A martingale works for our lab because she's 40lbs and she couldn't drag me if her life depended on it, but for the safety of everybody involved, I wouldn't like to rely solely on my ability to "control" my dog if the situation ever arose. 
It would almost be like suggesting only people who can't control their dog need a fenced yard.


----------



## JeanKBBMMMAAN

*Softouch Concepts*

Welcome to the Frontpage - Cached
The SENSE-ible™ _harness_ is the same patented design at a lower cost. Learn More >>. Matching leashes for _SENSE_-_ation_™ and. SENSE-ible™ _harnesses_. *...

**Easy Walk Harness Product Description - Premier Pet*

Premier Pet › Dogs › Products › Behavior and Training - Cached
Still can't decide if you should purchase the _Gentle Leader_® or the Easy Walk *...* All the great _no_-_pull_ benefits of an Easy Walk _Harness_, now with the added *...

*Are two of the no pull harnesses that might be of interest to you though as stated martingales are good, safe collars to use.


----------



## High5

I use the easy walk harness on Katie. I love it, she's not really a puller but if she does it turns her around to face me.


----------



## Jax's Mom

High5 said:


> I use the easy walk harness on Katie. I love it, she's not really a puller but if she does it turns her around to face me.

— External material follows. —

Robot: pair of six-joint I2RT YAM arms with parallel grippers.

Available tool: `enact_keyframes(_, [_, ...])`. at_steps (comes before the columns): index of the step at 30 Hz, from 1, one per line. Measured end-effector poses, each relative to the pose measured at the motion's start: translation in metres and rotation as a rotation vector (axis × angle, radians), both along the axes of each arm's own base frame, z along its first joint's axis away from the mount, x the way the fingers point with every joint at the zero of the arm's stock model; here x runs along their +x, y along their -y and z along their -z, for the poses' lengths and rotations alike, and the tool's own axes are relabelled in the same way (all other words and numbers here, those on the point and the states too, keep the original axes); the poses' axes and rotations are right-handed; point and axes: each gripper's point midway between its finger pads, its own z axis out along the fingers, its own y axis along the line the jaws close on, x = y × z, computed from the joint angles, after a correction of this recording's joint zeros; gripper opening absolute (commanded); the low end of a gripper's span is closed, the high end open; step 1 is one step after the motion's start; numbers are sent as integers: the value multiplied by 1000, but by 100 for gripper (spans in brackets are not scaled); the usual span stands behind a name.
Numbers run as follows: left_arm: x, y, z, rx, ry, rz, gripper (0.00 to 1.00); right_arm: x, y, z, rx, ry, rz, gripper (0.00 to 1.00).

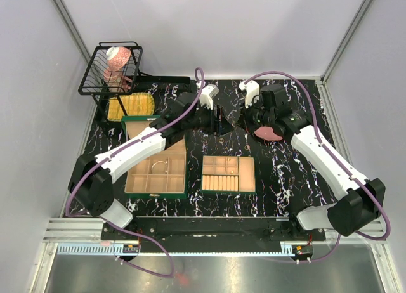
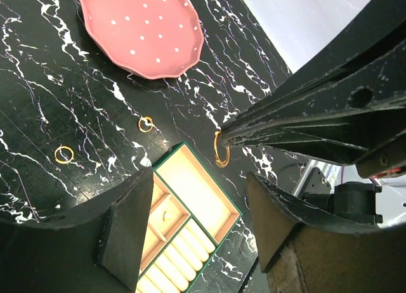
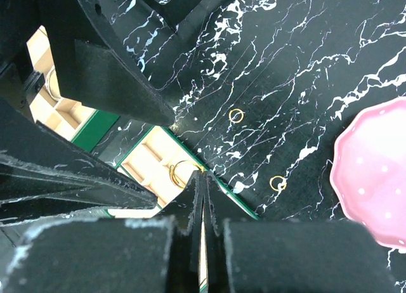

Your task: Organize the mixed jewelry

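Note:
My right gripper is shut on a gold wire hoop and holds it by the tips above the corner of a green box with beige compartments. The left wrist view shows that same gold hoop hanging from the right gripper's black fingertips, just beyond my left gripper. The left gripper is open with nothing between its fingers, above the green box. Two small gold rings lie loose on the black marbled table. From above, both grippers meet at the table's middle back.
A pink white-dotted plate sits right of the grippers. Two open green boxes lie at the front middle, the left one with a thin hoop inside. A black wire basket stands at the back left, with a yellow tray beside it.

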Motion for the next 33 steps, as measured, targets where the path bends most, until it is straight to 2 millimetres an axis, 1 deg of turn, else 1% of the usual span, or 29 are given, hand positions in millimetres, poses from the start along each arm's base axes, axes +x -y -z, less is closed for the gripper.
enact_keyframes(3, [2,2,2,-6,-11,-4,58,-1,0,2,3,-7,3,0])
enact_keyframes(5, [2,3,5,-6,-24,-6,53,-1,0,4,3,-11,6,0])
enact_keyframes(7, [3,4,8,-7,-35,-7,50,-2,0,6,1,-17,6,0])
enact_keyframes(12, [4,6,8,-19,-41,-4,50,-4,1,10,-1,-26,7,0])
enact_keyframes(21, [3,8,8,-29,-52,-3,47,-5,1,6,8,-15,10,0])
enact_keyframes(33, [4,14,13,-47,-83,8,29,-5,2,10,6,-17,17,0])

Can she pull out of it? My problem with contraptions like that is that unless it acts like a Chinese finger trap, Jax finds a way out. 
If I make it tight enough that he can't, it rubs and irritates his fur.


----------



## High5

She could pull out of it. But she would almost have to lay down and pull backwards. Like taking a t shirt off, her front legs would have to extend straight out infront of her. It does have a martingale style buckle on the front. If you get into a situation you can always grab the harness on her back while holding the leash attached to the front.


----------



## JeanKBBMMMAAN

I use a coupler intended for two dogs and attach to the collar, and to the harness, and the leash goes to both. It's kind of bulky but makes me feel better.


----------



## selzer

So far I have never heard of a martingale failing, but I certainly have heard of prongs coming open resulting in a loose dog. I leave a flat collar with tags on the dog when I go out, and connect a lead to a martingale and use that to connect me to the dog. I would not trust a prong to keep my dog from pulling me into traffic. I have never had a dog I could not manage with a martingale (though Bear is starting to make me rethink that). 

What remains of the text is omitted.